O novo coronavírus veio mesmo de Espanha?

O estudo citado pelas autoridades chinesas para sugerir que Espanha pode ter sido a fonte da pandemia tem por base o trabalho feito por um grupo de investigação do Departamento de Microbiologia da Universidade de Barcelona que prova que o novo coronavírus estava presente em águas residuais de Barcelona em março de 2019.  Mas, como relata o The New York Times, apesar destas informações nascerem do trabalho de uma equipa liderado por Albert Bosch, cientista com mais de 40 anos de experiência a estudar vírus em águas residuais, a comunidade internacional tem sérias dúvidas sobre as descobertas.

Vários especialistas que não estiveram envolvidos na investigação apontaram vários problemas com o trabalho de Bosh e sua equipa, sugerindo que os testes realizados às amostras de água poderiam muito bem ter produzido falsos positivos devido à contaminação ou armazenamento inadequado. “Não confio nos resultados”, disse Irene Xagoraraki, engenheira ambiental da Michigan State University, ao NYT.

Xagoraraki explicou que os investigadores usaram testes que procuram pedaços de três genes diferentes. Os únicos testes que deram positivo foram os que dizem respeito a um deles, o RdRp. Um dos outros testes, que deu negativo, foi direcionado a um outro gene chamado N, que é conhecido por ser mais sensível. “Deveria ter mostrado um sinal também”, ressalva a cientista.

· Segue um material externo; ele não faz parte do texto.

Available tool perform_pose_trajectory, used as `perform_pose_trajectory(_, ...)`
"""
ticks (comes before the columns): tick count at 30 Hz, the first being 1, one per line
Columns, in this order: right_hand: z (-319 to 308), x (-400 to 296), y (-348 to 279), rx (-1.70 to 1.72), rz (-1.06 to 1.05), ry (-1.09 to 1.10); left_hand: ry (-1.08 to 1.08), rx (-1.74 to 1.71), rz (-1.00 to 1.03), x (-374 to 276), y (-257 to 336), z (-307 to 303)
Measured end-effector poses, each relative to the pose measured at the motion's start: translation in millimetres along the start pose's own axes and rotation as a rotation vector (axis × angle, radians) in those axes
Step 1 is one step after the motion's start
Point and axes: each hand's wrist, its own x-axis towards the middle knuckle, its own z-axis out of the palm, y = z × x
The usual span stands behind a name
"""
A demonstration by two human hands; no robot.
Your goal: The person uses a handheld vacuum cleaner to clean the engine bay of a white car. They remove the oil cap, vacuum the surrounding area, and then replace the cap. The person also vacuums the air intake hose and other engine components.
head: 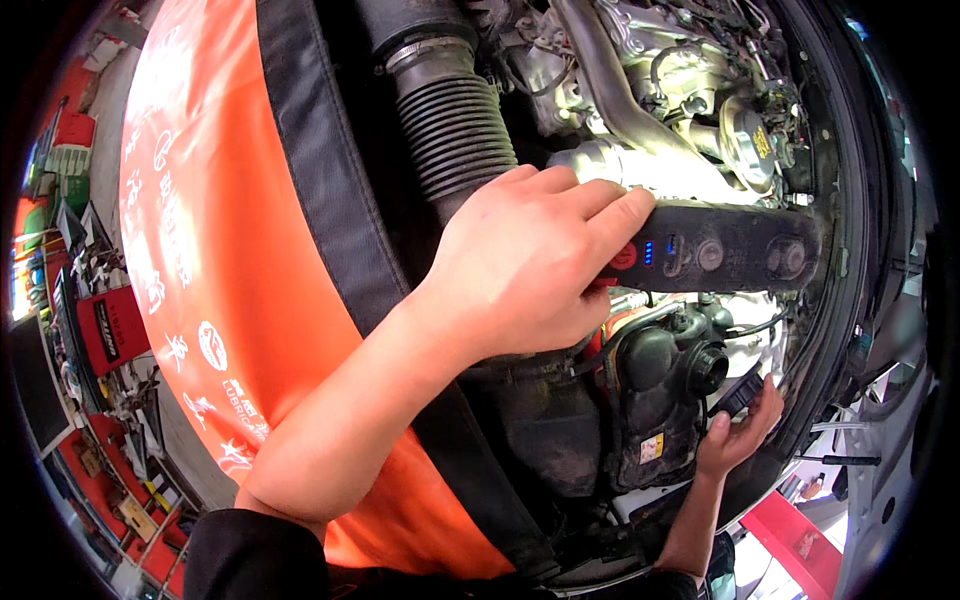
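My left hand (544,255) reaches across from the left and grips one end of a black cordless work light (720,251). Blue indicator lamps and a red button show on its casing, and bright light falls on the engine parts around it. Lower right, my right hand (742,435) holds a ribbed black screw cap (739,391) between thumb and fingers. The cap is apart from the uncovered threaded neck (709,367) of a black plastic fluid reservoir (652,405), just up and left of it. A small warning label (652,448) is stuck on the reservoir's side.
A corrugated air intake hose (454,135) and a metal pipe (611,82) run through the engine bay. An orange fender cover (300,360) with printed writing drapes the car's edge at left. Beyond stand red tool storage racks (112,330). A gas strut (847,460) is at far right.
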Motion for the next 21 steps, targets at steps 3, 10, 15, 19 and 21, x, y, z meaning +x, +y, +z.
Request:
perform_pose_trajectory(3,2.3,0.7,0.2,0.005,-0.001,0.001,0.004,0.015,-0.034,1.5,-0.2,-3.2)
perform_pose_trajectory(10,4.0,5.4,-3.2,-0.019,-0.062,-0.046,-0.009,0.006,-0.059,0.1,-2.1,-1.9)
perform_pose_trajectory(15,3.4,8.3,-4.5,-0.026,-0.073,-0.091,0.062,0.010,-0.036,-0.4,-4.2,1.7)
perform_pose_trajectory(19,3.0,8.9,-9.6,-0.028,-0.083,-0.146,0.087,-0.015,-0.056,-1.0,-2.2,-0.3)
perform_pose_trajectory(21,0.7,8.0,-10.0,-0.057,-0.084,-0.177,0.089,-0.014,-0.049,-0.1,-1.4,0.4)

Para esta investigadora, é possível que os resultados positivos traduzissem a contaminação de outras amostras que continham o vírus. Também duvida que o delicado coronavírus conseguisse sobreviver por mais de um ano sem que a amostra tivesse sido congelada. “Se as amostras não foram armazenadas a -80 graus, não se pode confiar nos resultados”, reforçou.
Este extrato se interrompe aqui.